Only the lines from the top of the listing below through the line containing "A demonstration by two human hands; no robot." should be output, exactly and with no pictures.

**INPUT DATA**
╔══

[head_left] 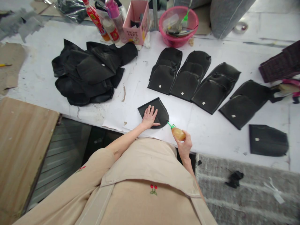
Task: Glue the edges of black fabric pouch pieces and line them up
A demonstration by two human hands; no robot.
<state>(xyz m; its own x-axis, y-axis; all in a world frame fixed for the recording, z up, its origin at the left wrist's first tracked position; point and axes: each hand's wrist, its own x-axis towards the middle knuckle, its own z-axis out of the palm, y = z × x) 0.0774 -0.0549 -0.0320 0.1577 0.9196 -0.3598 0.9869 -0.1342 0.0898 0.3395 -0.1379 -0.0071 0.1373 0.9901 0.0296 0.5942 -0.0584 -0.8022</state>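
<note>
A black leather-like piece [162, 112] with one rounded end lies on the white table in front of me. My left hand [150, 118] rests flat on it, fingers spread. My right hand [185, 144] grips a glue bottle [178, 134] with a green nozzle and amber contents. Its nozzle tip meets the rounded edge of the black piece at the right. Whether any liquid is coming out is too small to tell. Just beyond lie several similar black pieces [184, 78] in a fanned row, each with a small pale tag. Another single piece [268, 140] lies at the far right.
A heap of black pieces [93, 68] covers the table's left part. At the back stand bottles [114, 18], a pink box [136, 28] and a pink basin [173, 39] of tools. A wooden board [25, 140] borders the left. A tape roll [240, 27] lies back right.
</note>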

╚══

**SOLUTION**
[head_left] 
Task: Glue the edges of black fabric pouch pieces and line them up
A demonstration by two human hands; no robot.

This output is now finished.